A: For 40G and 100G, there is another standard called 802.3ba, which was recently ratified.
Both 802.3az (EEE) and 802.3ba (HSE) started about the same time. EEE looked at copper
interfaces that already existed ton be enhanced for energy efficiency. By the way, the
energy efficiency technology we use is called
low power idle . When it is idle, it sends little energy and is very energy efficient.
To achieve this both sides go into a suspended state, effectively turning the PHYs off. To keep both sides synced at the PHYsical layer a refresh signal is occasionally sent. Because the refresh signal has a low duty cycle, it is very energy efficient. To leave the LPI state, either side can send a wake-up signal and the other side reacts to that.
In addition to PHYsical layer savings additional subsystems above the PHY can be turned off. Broadcom championed the development of a technology called layer 2 data link LLDP stateful negotiation for enhanced saving modes in the standard.
Q: Some people insist that saving on the networking side does not make a huge impact on data center power consumption. Some studies indicate that power consumed by networking equipment at a data center is only several percents compared with those of servers and storage equipment.
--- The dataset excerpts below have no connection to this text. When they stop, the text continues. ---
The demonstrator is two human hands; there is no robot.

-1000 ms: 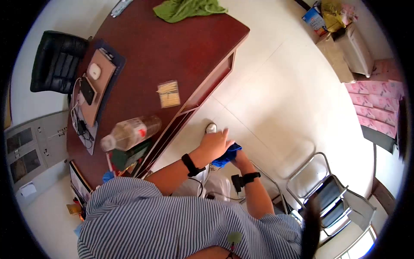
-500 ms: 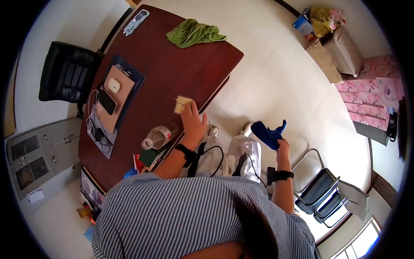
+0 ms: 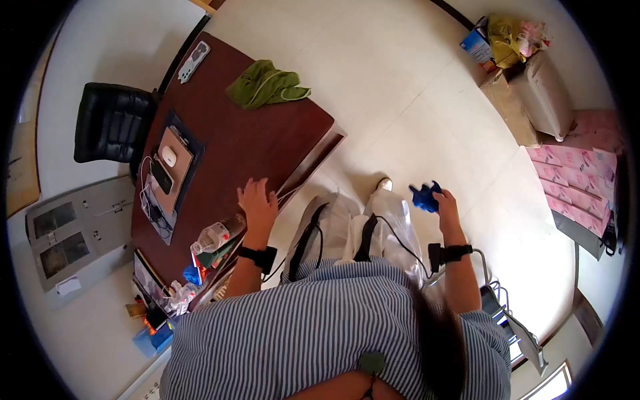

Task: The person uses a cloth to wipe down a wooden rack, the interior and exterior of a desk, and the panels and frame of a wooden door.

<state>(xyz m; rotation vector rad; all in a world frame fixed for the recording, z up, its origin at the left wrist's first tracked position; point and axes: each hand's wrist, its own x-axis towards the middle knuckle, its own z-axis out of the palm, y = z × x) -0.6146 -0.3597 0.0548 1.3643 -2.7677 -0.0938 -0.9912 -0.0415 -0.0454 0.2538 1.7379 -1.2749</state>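
Note:
My left hand (image 3: 257,203) is over the near edge of the dark red desk (image 3: 247,137), fingers apart, with nothing visible in it. Whether its palm touches the desktop I cannot tell. Just beside it, a clear plastic bottle (image 3: 218,235) lies on its side. My right hand (image 3: 449,208) is closed on a crumpled blue cloth (image 3: 425,197) with finger-like points, held out over the floor to the right of my knees. A green cloth (image 3: 263,85) lies bunched near the far corner of the desk.
A phone (image 3: 194,62) lies at the desk's far end. A folder (image 3: 175,167) carries a black phone, a white case and cables. A black chair (image 3: 113,123) stands beyond the desk. Boxes and bags (image 3: 513,107) line the right wall; a metal-framed chair (image 3: 513,320) is behind my right arm.
My left hand has moved left and down; the small tan piece at its fingertips is out of sight. The blue cloth looks more bunched in my right hand. The whole view has shifted.

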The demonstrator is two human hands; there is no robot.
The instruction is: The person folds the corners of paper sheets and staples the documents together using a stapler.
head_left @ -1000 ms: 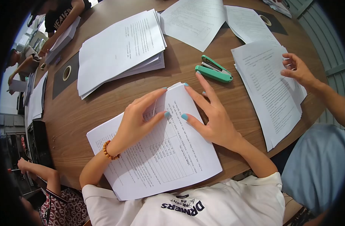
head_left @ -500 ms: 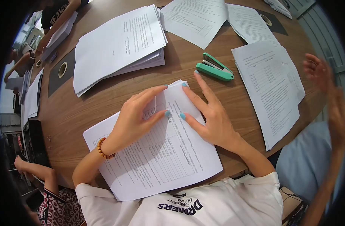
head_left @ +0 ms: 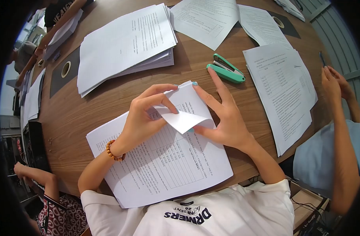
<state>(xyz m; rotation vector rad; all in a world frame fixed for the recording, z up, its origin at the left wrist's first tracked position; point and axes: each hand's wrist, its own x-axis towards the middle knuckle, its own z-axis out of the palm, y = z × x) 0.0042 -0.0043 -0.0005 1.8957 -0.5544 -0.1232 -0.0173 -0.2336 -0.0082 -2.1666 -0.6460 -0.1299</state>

What do you say to that?
A: It is true that the networking equipment by itself does not consume a lot of power from the perspective of a few single ports. However, this energy efficient technology (EEE) for networking enables energy efficiency across the entire data center which typically has 1000′s or more ports. Enabling EEE is like turning off a bunch of leaky faucets. One might not notice the savings at a single point in time but it will certainly show up in the monthly bill. Ethernet has also been proven to be an extremely scalable technology enabling port consolidation during bandwidth migrations cutting total power consumption (1G to 10G for example) while at that same time increasing performance typically by a factor of 10. In a sense, Ethernet networking is playing a much larger role in turning a data center into the next-generation energy efficient one.
Think of this analogy. When you try to establish a high quality of service (QOS), you may want to have the fastest server with the fastest CPUs in it. However, if you study this carefully, you would find out that the fastest CPUs alone are not the answer. It may be established with fast CPUs, memory, disk, and other components combined. Energy consumption at a data center can be considered in the same way. Networking connects IT equipment together and, by activating and deactivating according to needs, networking controls other IT resources (IT equipment). This energy efficient technology in networking should not be considered just for networking equipment but for all the IT resources and, consequently, the entire data center.
After talking with Wael and David, I pondered the following. My discussion with them reminds me of the argument about whether servers or networking are more important in computing. It is true that servers are the center of computing, and we tend to pay attention only to servers. However, networking ties together servers and other equipment, like storage, to create an IT system. Without fast, low-cost, and energy efficient networking equipment, even the fastest and most energy efficient servers could not deliver, alone, the most energy efficient computing for a data center. This means networking equipment needs to be energy efficient. On top of that, networking equipment should be able to allocate resources dynamically, as needed, and without delay, to ensure the energy efficiency of other IT resources.
When the IT energy efficiency discussion was in its infancy a few years ago, it was O.K. to discuss each category of IT equipment in a data center separately to see how much it consumed in order to control its consumption. As IT equipment is being integrated and coming to function as one system, it is time to consider the energy efficiency of the IT system as a whole.
There are a few more technologies for making networking equipment more energy efficient, but I will cover them sometime in the future.